Zweifel der Opposition an der hohen Stimmbeteiligung

Neue Zürcher Zeitung, 1. Oktober 2005,

(ap) Die algerischen Stimmberechtigten haben mit überwältigender Mehrheit Präsident Bouteflikas Charta für den Frieden und die nationale Versöhnung gebilligt. Laut Innenminister Zerhouni stimmten gut 97 Prozent für Bouteflikas Vorlage.

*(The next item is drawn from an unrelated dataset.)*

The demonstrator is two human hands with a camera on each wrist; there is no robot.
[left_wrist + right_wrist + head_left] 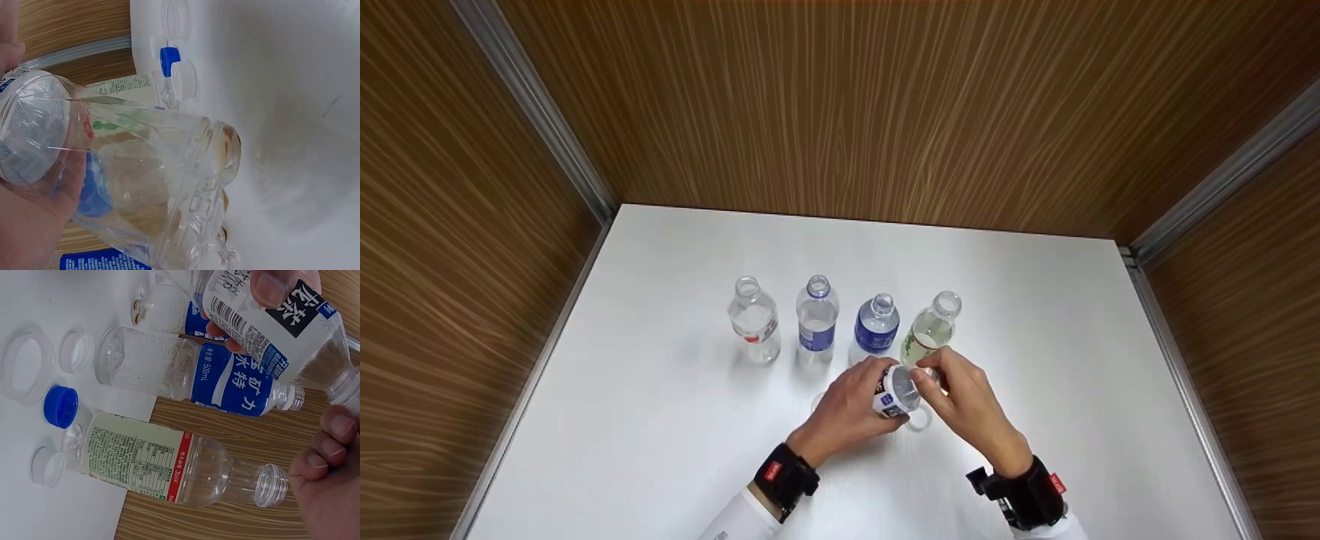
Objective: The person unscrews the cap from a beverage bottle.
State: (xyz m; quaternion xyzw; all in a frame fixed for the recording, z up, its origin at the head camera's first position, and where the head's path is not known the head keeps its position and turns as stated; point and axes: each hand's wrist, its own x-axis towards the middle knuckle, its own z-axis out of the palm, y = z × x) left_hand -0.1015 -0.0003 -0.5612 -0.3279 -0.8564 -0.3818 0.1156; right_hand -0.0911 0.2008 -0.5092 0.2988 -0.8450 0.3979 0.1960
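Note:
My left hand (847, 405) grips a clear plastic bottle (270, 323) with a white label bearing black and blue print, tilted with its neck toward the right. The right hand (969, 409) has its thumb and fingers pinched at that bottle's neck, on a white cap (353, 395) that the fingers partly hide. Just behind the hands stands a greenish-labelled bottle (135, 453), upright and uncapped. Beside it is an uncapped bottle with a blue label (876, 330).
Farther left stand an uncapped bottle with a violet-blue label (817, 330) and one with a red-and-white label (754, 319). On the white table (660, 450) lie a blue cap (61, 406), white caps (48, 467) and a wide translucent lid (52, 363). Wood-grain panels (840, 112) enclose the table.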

pgp. Madrid, 30. September Die algerischen Stimmberechtigten haben in einem Referendum Präsident Bouteflikas Charta für den Frieden und die nationale Versöhnung mit einem Ja-Stimmen-Anteil von 97,4 Prozent gebilligt. Die Stimmbeteiligung betrug laut Innenminister Zerhouni 79,8 Prozent. Die Opposition, die zum Boykott des Referendums aufgerufen hatte, sprach von einem Betrug. Sie zweifelte insbesondere die hohe Stimmbeteiligung an.

Teilamnestie

Das algerische Volk habe sein Vertrauen in die staatlichen Institutionen, in den Präsidenten und dessen Willen zur Beendigung der Krise bezeugt, meinte Zerhouni an einer Pressekonferenz in Algier. Es sei nun an der Regierung, die Massnahmen zur Verwirklichung der Charta auszuarbeiten. Bouteflikas Plan schliesst an das 1999 mit 98,6 Prozent angenommene Gesetz über die bürgerliche Eintracht an, aufgrund dessen laut dem Präsidenten Tausende von Islamisten die Waffen niedergelegt haben. Die neue Charta enthält im Wesentlichen eine weitere Teilamnestie oder Strafmilderungen für Terroristen, soweit diese nicht schwere Verbrechen verübt haben. Hinzu kommt das Versprechen der Hilfe an Hinterbliebene und Angehörige von Opfern, Verschwundenen und Untergetauchten. Die Führer des nach der Annullierung der Parlamentswahlen 1992 verbotenen Front islamique du salut sollen aber vom politischen Leben ausgeschlossen bleiben. Für den Vorsitzenden des laizistischen Rassemblement pour la culture et la démocratie, Saïd Sadi, hat das Referendum so geendet, wie es begonnen hatte: als Farce. Die tatsächliche Beteiligung sei laut den Schätzungen seiner Gruppe zum offiziellen Resultat vervierfacht worden. Auch laut dem Ersten Sekretär des Front des forces socialistes, Ali Laskri, handelt es sich bei der offiziellen Beteiligungszahl um eine grosse Lüge. Die Verantwortlichen wollten weder Wahrheit noch Gerechtigkeit, sondern Freispruch von jeglichen Verbrechen.

Propagandawirkung

Der Groupe salafiste pour la prédication et le combat, die wohl auf weniger als 1000 Mann reduzierte Terrororganisation, wird sich durch Bouteflikas Charta für den Frieden und die Versöhnung kaum zur Einstellung des terroristischen Kleinkriegs bewegen lassen. Der Präsident rechnet indessen vor allem mit der Propagandawirkung seiner Charta im In- und Ausland zur Förderung der wirtschaftlichen Entwicklung Algeriens.